Nesse mundo os homens vivem imersos na escuridão da opinião, pois lá não podem
alcançar qualquer conhecimento verdadeiro, mas apenas ideias imediatas e
inconsistentes. O mundo das ideias, ou mundo inteligível, contudo, é o mundo das
essências, onde as coisas são o que de fato são. Lá reside a luz que ilumina as
verdades adormecidas em nossas mentes e lá jaz o conhecimento verdadeiro. A síntese
platônica, embora tenda mais para o monismo do que para o mobilismo, consegue
mesclar ambas as teorias surpreendentemente bem.

ARISTÓTELES E O CRISTIANISMO

Tendo visto um pouco sobre aqueles que influenciaram Platão, é bom ter noção também
daqueles que por ele foram influenciados. A começar por seu grande discípulo
Aristóteles, que a meu ver tem uma maior importância na Modernidade, ainda que
tenha figurado bem pouco no período Medieval. Com efeito, o tomismo aristotélico só
é instaurado formalmente por volta do século XIII, próximo do fim da baixa Idade
Média. Ainda assim, muito do que herdamos de Aristóteles foi primeiramente herdado
por este de Platão, então me parece bem óbvio o porquê de ele ser uma “figurinha
carimbada” nos livros de história da filosofia.

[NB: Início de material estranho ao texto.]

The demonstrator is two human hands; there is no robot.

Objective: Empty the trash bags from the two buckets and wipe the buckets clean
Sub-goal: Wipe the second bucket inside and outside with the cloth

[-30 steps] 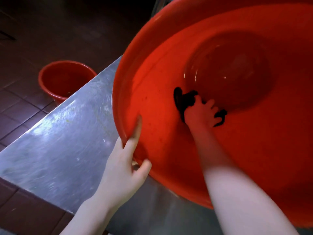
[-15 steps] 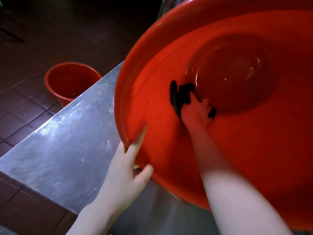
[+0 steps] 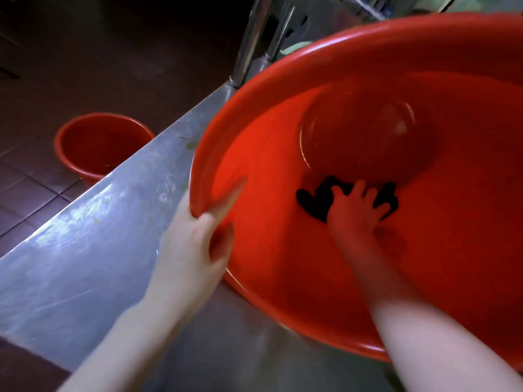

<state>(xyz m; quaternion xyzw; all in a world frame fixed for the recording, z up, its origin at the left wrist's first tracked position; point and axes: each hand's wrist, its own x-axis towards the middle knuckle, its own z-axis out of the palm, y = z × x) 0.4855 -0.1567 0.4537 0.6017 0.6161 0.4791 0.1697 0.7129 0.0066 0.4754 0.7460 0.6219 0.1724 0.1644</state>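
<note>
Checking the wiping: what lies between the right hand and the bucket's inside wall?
A dark cloth, pressed under the right hand against the bucket, in the head view.

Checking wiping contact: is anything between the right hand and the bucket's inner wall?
Only the dark cloth: the right hand presses it against the big red plastic bucket's inner wall, near the bottom.

Bare steel counter (image 3: 85,250) left of bucket (image 3: 283,264).

Glossy red plastic bucket (image 3: 283,264); scuffed brushed-metal table (image 3: 85,250); dark cloth (image 3: 314,202).
</note>
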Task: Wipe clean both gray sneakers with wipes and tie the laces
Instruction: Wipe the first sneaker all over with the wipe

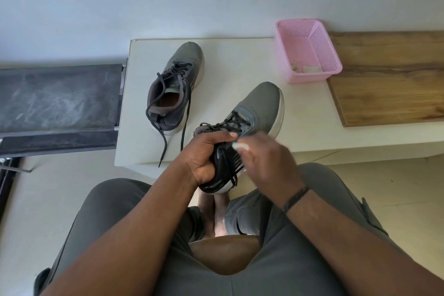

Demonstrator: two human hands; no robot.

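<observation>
Head view: we see the left hand (204, 154) curled round the heel of the near gray sneaker (249, 127), toe resting on the white table (240, 60) — the right hand (266, 158) pinches a white wipe (240, 146) against its side. The second sneaker (175, 89) stands untied to the left — a pink basket (310, 55) sits behind.

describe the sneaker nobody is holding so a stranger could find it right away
Start at the white table with the pink basket at its right. The free sneaker stands alone at the table's left end. Unlike the held sneaker, no hand touches it, and its untied laces trail toward the near edge.
</observation>
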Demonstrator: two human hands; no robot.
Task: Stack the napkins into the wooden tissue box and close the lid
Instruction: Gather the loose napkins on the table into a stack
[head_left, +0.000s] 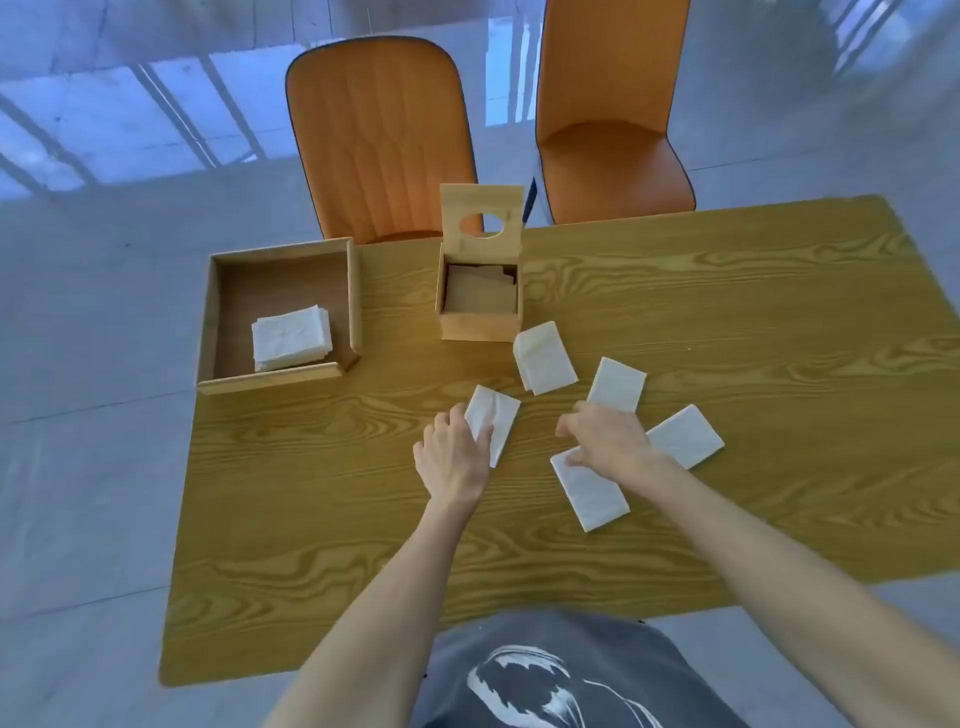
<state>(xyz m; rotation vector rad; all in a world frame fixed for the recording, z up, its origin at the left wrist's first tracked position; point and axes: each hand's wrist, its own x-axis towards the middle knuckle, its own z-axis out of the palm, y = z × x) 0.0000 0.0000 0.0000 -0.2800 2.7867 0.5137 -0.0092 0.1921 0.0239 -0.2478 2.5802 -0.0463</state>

No campo da teologia, a metafísica platônica vai ser a base sobre a qual Agostinho
de Hippona construirá a patrística. A dualidade corpo-espírito fundamentará a assim
chamada miseria hominis, que vê a todo ser humano como pecador e como um ser
miserável, entregue aos desejos da carne, o que também levará aos incontáveis
suplícios da Idade Média. Na política, teremos o absolutismo e o crescimento do
poder aristocrático, cujos membros são tratados como superiores ao povo comum,
ideia que justificará todas as formas de abuso.

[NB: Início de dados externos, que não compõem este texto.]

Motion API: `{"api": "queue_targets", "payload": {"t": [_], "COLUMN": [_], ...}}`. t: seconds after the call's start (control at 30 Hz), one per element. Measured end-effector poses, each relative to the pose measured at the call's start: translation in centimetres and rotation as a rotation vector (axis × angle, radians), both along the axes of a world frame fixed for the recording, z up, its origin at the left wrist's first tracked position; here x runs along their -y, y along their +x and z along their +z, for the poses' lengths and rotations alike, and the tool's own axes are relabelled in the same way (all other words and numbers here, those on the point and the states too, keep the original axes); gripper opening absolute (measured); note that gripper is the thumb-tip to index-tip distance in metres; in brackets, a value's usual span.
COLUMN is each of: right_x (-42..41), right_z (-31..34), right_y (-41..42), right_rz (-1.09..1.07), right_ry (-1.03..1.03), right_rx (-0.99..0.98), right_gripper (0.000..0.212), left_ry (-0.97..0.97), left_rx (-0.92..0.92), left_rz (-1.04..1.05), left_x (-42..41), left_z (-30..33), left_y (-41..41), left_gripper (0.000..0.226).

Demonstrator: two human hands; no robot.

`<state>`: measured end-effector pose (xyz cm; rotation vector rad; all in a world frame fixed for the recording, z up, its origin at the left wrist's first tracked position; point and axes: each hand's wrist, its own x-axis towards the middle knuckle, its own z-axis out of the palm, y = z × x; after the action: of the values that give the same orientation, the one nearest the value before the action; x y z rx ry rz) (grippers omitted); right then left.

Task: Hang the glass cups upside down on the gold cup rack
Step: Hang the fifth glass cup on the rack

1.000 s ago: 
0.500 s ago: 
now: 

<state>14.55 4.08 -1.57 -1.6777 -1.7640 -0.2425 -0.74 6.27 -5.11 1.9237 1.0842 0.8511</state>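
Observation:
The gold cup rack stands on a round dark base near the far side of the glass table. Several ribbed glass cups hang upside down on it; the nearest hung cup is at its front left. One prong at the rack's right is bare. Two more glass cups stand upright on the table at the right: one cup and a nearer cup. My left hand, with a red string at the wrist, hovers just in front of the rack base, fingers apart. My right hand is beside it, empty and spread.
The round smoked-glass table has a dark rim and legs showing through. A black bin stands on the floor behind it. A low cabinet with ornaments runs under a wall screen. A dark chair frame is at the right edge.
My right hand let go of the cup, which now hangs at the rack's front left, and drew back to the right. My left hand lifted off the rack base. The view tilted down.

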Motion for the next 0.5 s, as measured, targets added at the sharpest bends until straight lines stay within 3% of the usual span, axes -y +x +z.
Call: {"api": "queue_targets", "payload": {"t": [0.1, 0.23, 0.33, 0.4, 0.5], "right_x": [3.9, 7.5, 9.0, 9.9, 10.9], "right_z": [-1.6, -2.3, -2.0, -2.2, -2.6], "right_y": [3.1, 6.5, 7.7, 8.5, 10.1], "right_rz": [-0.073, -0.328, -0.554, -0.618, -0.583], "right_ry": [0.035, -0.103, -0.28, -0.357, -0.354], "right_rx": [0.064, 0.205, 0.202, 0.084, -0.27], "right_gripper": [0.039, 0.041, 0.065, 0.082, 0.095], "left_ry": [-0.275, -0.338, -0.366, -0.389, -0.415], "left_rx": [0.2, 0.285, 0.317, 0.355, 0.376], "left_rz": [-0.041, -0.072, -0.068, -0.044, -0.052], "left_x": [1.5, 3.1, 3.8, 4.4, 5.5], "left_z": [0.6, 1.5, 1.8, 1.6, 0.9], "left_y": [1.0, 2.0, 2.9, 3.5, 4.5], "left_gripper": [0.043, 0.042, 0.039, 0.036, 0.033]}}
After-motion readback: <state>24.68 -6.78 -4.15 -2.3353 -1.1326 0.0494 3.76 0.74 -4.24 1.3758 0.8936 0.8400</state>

A questão é nem tudo que herdamos de Platão foi bom, muitas das suas crenças são
não factuais e suas ideologias datadas e prejudiciais. Tudo isso vai gerar uma
série de pensadores que atacarão vorazmente os seus pensamentos, particularmente
Nietzsche. Porém, não podemos deixar de lado suas contribuições benéficas e suas
motivações justas e morais, o que faz com que tenhamos de ler suas obras com a
maior criticidade possível, para evitar sempre anacronismos.